(Collection entries)
=== Section Start ===
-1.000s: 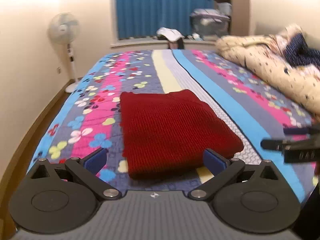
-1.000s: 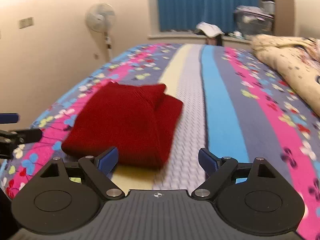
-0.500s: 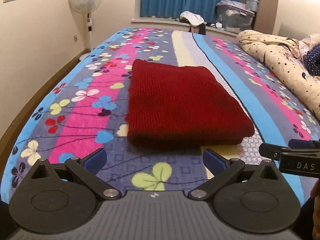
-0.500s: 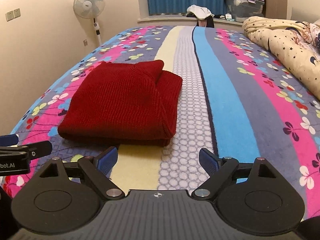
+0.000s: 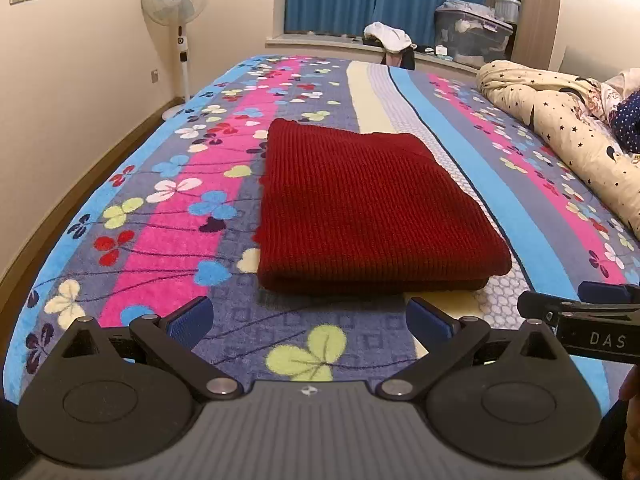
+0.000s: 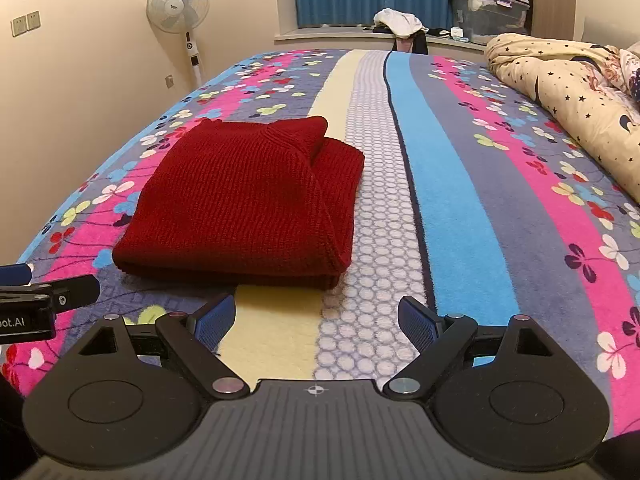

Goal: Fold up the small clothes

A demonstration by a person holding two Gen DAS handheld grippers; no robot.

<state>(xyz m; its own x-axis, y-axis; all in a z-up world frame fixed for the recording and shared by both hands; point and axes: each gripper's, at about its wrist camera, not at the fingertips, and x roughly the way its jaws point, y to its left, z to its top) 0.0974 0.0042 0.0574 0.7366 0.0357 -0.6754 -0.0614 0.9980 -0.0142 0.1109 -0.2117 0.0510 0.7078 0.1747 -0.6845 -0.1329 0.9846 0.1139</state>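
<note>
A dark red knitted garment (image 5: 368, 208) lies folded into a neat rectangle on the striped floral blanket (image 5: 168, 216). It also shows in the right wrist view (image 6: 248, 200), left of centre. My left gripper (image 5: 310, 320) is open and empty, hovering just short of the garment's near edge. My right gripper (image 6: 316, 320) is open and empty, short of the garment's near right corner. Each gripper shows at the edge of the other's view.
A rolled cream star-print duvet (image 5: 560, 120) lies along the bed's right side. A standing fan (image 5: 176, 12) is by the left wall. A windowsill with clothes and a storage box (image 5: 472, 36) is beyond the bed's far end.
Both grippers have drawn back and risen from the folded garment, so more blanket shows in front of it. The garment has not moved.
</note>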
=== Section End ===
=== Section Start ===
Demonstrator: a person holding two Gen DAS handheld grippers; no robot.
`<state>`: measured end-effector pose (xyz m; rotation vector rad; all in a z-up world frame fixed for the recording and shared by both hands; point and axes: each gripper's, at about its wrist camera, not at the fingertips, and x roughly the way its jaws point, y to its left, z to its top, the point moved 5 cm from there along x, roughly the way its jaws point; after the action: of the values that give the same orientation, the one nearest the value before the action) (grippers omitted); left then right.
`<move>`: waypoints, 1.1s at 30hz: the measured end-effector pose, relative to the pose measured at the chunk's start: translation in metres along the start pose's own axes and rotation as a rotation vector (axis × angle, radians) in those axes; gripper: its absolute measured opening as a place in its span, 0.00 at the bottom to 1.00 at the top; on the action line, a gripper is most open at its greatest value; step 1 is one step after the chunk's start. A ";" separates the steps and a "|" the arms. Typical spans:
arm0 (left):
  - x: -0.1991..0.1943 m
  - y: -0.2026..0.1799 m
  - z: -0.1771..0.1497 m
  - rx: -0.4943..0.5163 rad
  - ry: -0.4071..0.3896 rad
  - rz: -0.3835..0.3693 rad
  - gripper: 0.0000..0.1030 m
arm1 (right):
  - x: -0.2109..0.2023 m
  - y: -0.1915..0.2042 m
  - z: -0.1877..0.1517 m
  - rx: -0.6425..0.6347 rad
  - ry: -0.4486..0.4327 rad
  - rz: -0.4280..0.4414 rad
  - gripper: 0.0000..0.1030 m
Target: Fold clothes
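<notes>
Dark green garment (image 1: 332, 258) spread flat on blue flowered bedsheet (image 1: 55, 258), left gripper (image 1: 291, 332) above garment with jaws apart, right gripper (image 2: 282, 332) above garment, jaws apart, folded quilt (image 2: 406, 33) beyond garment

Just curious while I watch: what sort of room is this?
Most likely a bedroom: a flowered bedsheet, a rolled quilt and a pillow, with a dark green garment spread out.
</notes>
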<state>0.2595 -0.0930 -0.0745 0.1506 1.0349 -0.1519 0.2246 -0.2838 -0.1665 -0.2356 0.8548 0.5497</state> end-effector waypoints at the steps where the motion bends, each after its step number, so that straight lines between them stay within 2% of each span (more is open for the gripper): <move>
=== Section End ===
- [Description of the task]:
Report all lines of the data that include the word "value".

- [Solution below]:
`<state>`: measured end-effector pose (xyz m; rotation vector rad; all in a z-up world frame fixed for the recording and shared by both hands; point and axes: each gripper's, at about its wrist camera, not at the fingertips, and x roughly the way its jaws point, y to its left, z to its top, the point moved 5 cm from there along x, roughly the way its jaws point; after the action: of the values that give the same orientation, the one nearest the value before the action) (grippers omitted); left then right.
`<move>`: waypoints, 1.1s at 30hz: the measured end-effector pose, relative to the pose measured at the chunk's start: translation in metres along the start pose's own axes and rotation as a rotation vector (axis × angle, radians) in those axes; gripper: its absolute measured opening as a place in its span, 0.00 at the bottom to 1.00 at the top; on the action line, a gripper is most open at its greatest value; step 1 is one step after the chunk's start. A ";" separates the steps and a "|" the arms. Typical spans:

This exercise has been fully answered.